FORTUNE — The “Google of Russia” would prefer you not refer to it as the “Google of Russia,” but the analogy has stuck and for good reason. Like Google, Russia’s Yandex dominates the search market in its home country, dwarfing the market share of its competitors. It makes money the same way Google does, through advertising via Yandex’s equivalent of AdWords and AdSense. And like Google, Yandex (YNDX) is much more than a search company, offering free mail hosting, a data-rich mapping service, a PayPal-like transaction service, and various productivity-enhancing apps. In Russia, “Yandex” is both noun and verb. Need to know where the closest metro stop is, or what time a local coffee shop closes? Yandex it.
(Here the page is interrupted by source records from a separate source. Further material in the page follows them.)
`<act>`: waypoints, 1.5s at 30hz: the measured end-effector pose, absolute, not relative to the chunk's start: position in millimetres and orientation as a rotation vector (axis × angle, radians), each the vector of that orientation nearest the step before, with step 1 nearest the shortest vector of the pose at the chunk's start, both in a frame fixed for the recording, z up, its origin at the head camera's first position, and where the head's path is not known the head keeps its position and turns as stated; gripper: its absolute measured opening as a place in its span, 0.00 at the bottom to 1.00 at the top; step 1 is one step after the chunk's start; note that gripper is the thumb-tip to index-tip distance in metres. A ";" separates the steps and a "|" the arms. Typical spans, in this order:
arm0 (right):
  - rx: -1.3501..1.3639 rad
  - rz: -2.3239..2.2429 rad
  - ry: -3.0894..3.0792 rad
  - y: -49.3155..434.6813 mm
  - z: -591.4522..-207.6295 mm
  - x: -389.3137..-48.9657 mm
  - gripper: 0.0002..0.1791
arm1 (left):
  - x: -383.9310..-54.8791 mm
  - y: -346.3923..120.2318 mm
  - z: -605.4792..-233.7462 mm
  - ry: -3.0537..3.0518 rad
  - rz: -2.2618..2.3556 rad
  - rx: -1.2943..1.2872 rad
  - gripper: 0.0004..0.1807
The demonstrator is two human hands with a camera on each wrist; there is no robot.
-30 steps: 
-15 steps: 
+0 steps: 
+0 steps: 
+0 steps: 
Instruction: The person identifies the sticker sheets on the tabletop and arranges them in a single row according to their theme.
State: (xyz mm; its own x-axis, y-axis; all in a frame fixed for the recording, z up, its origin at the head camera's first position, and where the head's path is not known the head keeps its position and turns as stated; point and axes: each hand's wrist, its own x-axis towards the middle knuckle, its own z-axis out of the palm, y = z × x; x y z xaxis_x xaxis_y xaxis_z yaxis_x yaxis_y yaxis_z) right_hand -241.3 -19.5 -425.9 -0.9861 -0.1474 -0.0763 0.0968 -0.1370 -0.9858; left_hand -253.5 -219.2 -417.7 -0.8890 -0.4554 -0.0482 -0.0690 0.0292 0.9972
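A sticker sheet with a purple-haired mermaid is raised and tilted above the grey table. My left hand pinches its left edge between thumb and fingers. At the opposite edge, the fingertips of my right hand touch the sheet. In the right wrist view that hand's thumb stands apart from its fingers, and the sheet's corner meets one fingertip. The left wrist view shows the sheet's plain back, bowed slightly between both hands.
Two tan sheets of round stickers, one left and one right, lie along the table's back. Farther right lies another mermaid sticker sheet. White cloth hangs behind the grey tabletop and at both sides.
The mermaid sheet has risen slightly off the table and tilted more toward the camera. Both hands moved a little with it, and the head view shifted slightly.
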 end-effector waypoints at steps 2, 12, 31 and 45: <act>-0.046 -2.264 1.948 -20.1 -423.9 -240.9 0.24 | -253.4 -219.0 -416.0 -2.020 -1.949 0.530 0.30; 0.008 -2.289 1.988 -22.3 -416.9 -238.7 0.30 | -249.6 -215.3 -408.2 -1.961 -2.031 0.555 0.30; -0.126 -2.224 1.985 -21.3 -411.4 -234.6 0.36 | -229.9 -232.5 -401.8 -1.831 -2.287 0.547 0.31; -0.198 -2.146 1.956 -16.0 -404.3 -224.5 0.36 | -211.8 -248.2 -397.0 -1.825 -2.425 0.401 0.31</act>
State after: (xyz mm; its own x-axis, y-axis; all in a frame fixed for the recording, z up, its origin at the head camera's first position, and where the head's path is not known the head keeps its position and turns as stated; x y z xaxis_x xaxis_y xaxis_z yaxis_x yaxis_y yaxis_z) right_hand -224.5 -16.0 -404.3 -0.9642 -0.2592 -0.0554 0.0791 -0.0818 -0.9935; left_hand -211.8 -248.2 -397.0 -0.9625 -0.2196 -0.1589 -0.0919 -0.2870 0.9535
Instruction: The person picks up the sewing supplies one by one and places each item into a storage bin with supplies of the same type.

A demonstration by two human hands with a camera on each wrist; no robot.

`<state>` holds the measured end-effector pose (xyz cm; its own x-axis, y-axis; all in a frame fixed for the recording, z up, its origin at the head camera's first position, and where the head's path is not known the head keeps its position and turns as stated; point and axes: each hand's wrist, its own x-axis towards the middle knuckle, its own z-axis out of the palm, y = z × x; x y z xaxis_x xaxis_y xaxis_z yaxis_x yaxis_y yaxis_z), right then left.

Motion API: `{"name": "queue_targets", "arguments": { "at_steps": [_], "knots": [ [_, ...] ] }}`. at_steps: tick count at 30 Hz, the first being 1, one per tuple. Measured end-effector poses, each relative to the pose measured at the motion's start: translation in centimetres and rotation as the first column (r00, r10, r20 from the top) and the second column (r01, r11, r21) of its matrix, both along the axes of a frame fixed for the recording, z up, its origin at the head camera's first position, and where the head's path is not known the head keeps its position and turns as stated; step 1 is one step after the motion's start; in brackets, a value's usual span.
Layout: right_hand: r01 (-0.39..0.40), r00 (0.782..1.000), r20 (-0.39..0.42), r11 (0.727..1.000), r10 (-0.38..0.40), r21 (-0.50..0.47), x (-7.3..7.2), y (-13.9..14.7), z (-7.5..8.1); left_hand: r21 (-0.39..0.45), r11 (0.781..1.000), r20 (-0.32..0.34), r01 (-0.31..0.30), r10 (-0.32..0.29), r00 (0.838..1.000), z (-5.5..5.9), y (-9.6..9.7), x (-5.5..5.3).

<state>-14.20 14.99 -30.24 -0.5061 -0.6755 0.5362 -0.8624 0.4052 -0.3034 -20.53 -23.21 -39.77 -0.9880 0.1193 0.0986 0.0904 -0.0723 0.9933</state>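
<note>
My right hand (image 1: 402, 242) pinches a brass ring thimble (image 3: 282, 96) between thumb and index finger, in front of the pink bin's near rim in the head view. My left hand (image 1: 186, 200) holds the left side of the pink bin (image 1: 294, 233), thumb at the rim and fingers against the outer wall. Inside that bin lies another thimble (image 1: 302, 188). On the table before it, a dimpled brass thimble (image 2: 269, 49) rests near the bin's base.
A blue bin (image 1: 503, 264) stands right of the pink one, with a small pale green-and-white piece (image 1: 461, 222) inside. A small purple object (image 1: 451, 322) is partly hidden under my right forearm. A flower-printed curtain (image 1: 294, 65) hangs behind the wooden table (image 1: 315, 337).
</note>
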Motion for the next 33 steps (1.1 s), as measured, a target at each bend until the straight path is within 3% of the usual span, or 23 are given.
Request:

“We say that Google is the Yandex of the U.S.,” jokes Vladamir Issaev, Yandex’s chief of international media relations. “Only because we started a year earlier. But it makes for an easy description of what Yandex does and where Yandex is.”

Like its American counterpart, Yandex was founded by two friends and schoolmates. Like Google (GOOG), it was playfully named — the origin myth describes the word Yandex as shorthand for “Yet Another iNDEXer,” though it’s also something of a pun — but you’d have to understand both Russian and English to really get it. And therein lies the most significant difference between Google and Yandex: While Google is built around Roman characters, Yandex is built around far less-ubiquitous Cyrillic. As a consequence, Google has easily spread across both the English-speaking world and much of the rest of the globe where Roman characters and Latinate languages dominate, while Yandex has thrived in Cyrillic-heavy Russia and Central Asia — and pretty much nowhere else.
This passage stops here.